**What to do:** The lines below should be written out again in full, exactly as they are.

-=-=-

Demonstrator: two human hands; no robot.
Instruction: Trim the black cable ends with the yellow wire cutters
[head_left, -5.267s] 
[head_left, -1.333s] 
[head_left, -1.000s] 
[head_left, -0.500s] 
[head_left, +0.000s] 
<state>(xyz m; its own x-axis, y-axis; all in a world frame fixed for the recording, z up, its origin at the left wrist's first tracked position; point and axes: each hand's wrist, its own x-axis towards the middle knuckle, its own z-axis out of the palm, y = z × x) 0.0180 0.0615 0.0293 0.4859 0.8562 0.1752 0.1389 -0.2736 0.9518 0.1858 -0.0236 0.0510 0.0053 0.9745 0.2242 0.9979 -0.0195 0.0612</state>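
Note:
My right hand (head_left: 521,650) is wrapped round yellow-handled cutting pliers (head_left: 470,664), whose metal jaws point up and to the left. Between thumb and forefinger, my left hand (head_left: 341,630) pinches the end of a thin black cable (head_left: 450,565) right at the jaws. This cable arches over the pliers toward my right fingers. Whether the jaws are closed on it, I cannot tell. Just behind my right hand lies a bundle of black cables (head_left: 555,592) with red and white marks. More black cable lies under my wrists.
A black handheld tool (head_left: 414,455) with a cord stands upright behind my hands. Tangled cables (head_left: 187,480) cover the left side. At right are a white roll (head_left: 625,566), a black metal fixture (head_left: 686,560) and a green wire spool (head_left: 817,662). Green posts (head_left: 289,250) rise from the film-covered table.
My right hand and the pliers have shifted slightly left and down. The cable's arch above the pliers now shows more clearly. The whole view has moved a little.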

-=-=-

**Solution to this problem:**
Demonstrator: two human hands; no robot.
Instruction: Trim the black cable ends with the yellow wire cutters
[head_left, -5.267s] 
[head_left, -1.333s] 
[head_left, -1.000s] 
[head_left, -0.500s] 
[head_left, +0.000s] 
<state>(xyz m; its own x-axis, y-axis; all in a world frame fixed for the recording, z up, its origin at the left wrist's first tracked position; point and axes: each hand's wrist, its own x-axis towards the middle knuckle, its own z-axis out of the palm, y = z × x) 0.0180 0.0615 0.0293 0.4859 0.8562 0.1752 0.1389 -0.2736 0.9518 0.1858 -0.0236 0.0510 0.0053 0.9745 0.2242 0.9979 -0.0195 0.0612</state>
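Note:
My right hand (head_left: 521,650) is wrapped round yellow-handled cutting pliers (head_left: 470,664), whose metal jaws point up and to the left. Between thumb and forefinger, my left hand (head_left: 341,630) pinches the end of a thin black cable (head_left: 450,565) right at the jaws. This cable arches over the pliers toward my right fingers. Whether the jaws are closed on it, I cannot tell. Just behind my right hand lies a bundle of black cables (head_left: 555,592) with red and white marks. More black cable lies under my wrists.
A black handheld tool (head_left: 414,455) with a cord stands upright behind my hands. Tangled cables (head_left: 187,480) cover the left side. At right are a white roll (head_left: 625,566), a black metal fixture (head_left: 686,560) and a green wire spool (head_left: 817,662). Green posts (head_left: 289,250) rise from the film-covered table.
My right hand and the pliers have shifted slightly left and down. The cable's arch above the pliers now shows more clearly. The whole view has moved a little.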

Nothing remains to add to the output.